WORK INSTRUCTION ::
Only one stretch of lines is wanted: the line with "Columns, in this" through the final line of the material. Restate it word for word, minus pictures.

DATA BLOCK ::

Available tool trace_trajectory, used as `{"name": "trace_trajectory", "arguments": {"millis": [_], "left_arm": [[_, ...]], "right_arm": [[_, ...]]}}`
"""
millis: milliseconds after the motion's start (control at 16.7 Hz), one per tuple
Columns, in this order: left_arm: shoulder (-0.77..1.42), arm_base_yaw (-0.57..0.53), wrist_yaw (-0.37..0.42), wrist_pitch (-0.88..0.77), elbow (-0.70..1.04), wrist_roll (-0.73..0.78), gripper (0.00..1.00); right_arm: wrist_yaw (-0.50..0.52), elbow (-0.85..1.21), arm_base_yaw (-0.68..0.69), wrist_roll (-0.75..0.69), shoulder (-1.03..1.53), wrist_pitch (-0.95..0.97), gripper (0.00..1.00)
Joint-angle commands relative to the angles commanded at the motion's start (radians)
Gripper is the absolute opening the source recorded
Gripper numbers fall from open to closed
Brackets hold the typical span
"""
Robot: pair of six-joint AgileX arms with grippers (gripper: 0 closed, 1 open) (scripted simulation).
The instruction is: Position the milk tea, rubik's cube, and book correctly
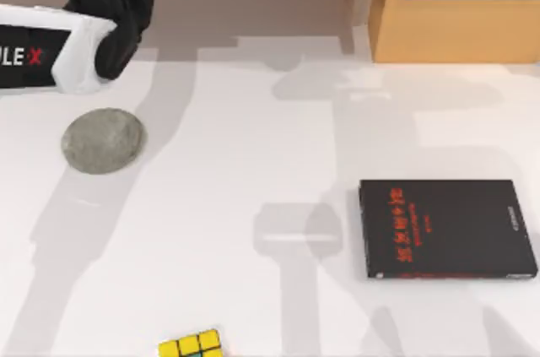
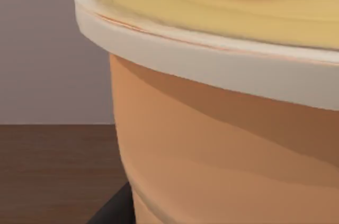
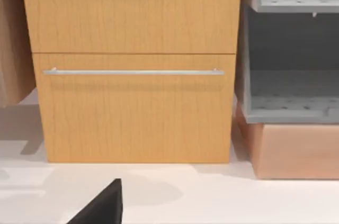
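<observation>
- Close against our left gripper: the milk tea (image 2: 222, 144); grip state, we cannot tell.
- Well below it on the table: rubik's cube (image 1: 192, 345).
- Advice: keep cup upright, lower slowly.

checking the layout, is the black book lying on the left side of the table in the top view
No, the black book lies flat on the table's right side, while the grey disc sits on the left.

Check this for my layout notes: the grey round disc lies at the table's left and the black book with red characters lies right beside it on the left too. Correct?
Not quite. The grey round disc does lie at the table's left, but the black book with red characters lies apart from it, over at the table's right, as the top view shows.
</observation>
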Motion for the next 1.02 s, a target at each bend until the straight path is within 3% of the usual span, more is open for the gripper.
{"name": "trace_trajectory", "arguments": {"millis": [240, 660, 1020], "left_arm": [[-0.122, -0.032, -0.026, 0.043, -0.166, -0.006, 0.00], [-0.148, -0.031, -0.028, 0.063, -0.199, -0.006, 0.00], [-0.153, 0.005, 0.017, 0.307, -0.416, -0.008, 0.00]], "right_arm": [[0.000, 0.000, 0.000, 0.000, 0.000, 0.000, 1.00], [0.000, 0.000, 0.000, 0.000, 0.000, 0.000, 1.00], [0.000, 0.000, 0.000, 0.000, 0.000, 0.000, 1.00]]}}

OUTPUT OF THE TASK ::
Columns, in this order: left_arm: shoulder (-0.77..1.42), arm_base_yaw (-0.57..0.53), wrist_yaw (-0.37..0.42), wrist_pitch (-0.88..0.77), elbow (-0.70..1.04), wrist_roll (-0.73..0.78), gripper (0.00..1.00); right_arm: wrist_yaw (-0.50..0.52), elbow (-0.85..1.21), arm_base_yaw (-0.68..0.69), wrist_roll (-0.75..0.69), shoulder (-1.03..1.53), wrist_pitch (-0.95..0.97), gripper (0.00..1.00)
Joint-angle commands relative to the angles commanded at the motion's start (radians)
Gripper is the absolute opening the source recorded
Gripper numbers fall from open to closed
Brackets hold the typical span
"""
Robot: pair of six-joint AgileX arms with grippers (gripper: 0 closed, 1 open) (scripted simulation).
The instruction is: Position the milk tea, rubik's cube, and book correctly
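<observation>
- Close against our left gripper: the milk tea (image 2: 222, 144); grip state, we cannot tell.
- Well below it on the table: rubik's cube (image 1: 192, 345).
- Advice: keep cup upright, lower slowly.

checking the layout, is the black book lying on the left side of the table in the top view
No, the black book lies flat on the table's right side, while the grey disc sits on the left.

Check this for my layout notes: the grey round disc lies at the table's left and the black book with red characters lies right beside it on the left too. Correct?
Not quite. The grey round disc does lie at the table's left, but the black book with red characters lies apart from it, over at the table's right, as the top view shows.
</observation>
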Motion for the next 1.02 s, a target at each bend until the straight path is within 3% of the usual span, more is open for the gripper.
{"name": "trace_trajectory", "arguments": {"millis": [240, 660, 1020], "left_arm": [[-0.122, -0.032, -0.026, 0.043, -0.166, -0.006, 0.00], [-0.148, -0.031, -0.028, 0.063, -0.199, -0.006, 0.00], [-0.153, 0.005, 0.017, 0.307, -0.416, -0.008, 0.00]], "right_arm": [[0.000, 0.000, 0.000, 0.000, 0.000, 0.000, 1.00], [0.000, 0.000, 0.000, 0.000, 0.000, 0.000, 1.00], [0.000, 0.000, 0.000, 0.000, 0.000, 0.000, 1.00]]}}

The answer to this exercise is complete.